図24は、TV側である。同じ画像が確認いただけたであろうか。

図24 TV側の表示

さて、単にPCコンテンツを再生するのであれば、HDMIケーブルでPCとTVを接続すればよいと思われるかもしれない。もちろん、それも1つの方法である。しかし、ノートPCのように無線LAN環境を活かして、Apple TVがサポートしない動画の再生をしたい場合、この機能が活きてくる。特に、ビデオカメラで一般的なAVCHDのm2ts動画は、Apple TVでは再生できないこともある。こういった動画フォーマットに対し、PowerDVD 16はハードウェア支援技術を使い、動画をトランスコードして再生する。つまり、ChromecastやApple TVに対応しない形式でも、PowerDVD 16ならば再生することができる。

ビデオカメラで撮影した動画を多く保存している人であれば、この機能は便利な機能となるだろう。

最後に、新機能ではないが、PowerDVDの機能のひとつTrueThaterテクノロジーを紹介しよう。

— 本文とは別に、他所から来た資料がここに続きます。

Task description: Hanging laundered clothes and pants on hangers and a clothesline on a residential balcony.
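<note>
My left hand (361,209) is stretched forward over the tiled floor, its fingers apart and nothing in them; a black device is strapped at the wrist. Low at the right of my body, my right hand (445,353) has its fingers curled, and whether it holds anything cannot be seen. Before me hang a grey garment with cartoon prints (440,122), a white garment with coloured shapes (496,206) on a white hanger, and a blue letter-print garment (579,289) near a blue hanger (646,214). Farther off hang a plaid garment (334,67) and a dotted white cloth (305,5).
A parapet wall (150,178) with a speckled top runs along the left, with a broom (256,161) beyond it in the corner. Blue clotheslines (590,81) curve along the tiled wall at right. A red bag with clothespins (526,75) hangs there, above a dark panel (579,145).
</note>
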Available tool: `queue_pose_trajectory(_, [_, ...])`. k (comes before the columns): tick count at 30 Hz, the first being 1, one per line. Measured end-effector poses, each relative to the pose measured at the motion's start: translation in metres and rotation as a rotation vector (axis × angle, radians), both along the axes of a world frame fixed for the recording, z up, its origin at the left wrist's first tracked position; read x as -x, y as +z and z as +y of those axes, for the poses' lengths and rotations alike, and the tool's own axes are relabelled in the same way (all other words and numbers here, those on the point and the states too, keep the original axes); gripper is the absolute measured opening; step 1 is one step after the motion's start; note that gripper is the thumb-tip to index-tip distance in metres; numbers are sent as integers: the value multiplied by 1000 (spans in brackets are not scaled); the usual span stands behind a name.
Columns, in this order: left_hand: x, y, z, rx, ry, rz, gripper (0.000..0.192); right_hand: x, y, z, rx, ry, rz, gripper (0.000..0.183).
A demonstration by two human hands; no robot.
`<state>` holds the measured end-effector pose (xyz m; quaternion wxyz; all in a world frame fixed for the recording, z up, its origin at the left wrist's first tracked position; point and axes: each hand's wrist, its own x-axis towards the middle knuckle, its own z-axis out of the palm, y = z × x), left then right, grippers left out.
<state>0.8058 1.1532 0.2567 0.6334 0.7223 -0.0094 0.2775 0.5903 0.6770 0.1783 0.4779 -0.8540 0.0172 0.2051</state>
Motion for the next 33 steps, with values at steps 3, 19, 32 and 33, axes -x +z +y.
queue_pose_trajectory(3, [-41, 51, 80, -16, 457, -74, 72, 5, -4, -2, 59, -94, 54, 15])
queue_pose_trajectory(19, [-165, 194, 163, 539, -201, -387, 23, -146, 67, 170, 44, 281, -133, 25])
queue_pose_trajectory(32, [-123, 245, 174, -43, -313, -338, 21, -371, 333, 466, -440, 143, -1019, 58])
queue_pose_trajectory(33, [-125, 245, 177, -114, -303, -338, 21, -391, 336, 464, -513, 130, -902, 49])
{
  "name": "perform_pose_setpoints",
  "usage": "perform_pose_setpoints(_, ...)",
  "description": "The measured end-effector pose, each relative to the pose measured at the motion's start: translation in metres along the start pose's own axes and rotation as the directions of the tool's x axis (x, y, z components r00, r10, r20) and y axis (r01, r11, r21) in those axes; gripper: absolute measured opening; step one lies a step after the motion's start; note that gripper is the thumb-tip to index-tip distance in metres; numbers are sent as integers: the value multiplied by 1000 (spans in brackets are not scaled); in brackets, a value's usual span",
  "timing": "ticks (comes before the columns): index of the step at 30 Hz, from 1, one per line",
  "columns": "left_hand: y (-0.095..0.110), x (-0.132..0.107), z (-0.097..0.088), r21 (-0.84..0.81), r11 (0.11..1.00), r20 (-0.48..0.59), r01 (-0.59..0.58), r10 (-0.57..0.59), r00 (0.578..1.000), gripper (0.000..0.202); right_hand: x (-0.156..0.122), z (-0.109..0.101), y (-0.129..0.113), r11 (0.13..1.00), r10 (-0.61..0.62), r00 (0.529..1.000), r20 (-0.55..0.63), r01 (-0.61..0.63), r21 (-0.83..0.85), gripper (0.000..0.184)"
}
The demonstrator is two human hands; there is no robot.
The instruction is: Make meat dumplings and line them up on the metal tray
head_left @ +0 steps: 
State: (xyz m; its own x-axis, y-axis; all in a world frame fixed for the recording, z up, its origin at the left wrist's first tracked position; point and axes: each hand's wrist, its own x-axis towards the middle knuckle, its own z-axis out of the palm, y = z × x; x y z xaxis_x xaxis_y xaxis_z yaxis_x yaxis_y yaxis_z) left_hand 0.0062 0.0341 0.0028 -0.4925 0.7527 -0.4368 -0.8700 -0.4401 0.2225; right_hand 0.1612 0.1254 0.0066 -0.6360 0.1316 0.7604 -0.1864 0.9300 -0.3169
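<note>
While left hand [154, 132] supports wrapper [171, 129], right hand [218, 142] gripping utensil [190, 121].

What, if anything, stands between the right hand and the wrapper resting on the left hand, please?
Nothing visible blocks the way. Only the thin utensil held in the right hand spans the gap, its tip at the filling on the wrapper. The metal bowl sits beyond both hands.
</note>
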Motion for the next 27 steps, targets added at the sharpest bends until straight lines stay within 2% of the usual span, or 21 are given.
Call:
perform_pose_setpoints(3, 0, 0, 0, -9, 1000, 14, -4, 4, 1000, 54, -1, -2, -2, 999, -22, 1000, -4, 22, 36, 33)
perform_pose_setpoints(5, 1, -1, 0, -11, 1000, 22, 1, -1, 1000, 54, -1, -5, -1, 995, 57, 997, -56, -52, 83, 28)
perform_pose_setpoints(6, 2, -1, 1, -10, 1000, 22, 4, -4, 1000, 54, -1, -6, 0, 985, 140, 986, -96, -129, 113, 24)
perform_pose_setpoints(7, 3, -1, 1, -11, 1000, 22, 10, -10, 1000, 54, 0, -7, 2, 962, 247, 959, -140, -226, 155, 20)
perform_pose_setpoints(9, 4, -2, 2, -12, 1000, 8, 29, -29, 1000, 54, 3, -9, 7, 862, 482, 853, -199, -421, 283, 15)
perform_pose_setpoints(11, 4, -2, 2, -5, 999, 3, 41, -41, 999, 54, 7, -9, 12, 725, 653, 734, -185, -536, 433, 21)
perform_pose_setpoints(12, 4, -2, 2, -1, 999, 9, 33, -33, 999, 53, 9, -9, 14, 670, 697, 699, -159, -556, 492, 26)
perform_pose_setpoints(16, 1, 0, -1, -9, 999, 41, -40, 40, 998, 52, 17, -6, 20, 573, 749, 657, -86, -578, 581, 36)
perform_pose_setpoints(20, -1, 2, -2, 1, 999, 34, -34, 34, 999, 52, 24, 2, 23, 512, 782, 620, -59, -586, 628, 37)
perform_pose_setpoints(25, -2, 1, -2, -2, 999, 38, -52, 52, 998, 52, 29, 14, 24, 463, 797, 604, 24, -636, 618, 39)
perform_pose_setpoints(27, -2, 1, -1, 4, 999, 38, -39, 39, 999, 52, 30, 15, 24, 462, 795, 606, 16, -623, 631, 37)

これは表示コンテンツの画質、色、明るさ、ノイズ、手ぶれといった要素を向上させる機能だ。下の図25では、左半分がTrueTheater無効、右半分がTrueTheater有効にした状態で写真を表示している。画面の鮮明度や彩度が向上しているのがわかるだろう。

図25 TrueTheater

上述したメディアキャスティングでは、対応していない動画フォーマットは、PowerDVD 16がトランスコードする。この際、ややもすると映像の劣化が生じることがある。しかし、TrueTheaterを効かせることで、高品位の動画を楽しむことができる。 CyberLinkでは、30日間の利用が可能な体験版も用意している。もし、興味を持たれたのであれば、試してみてほしい。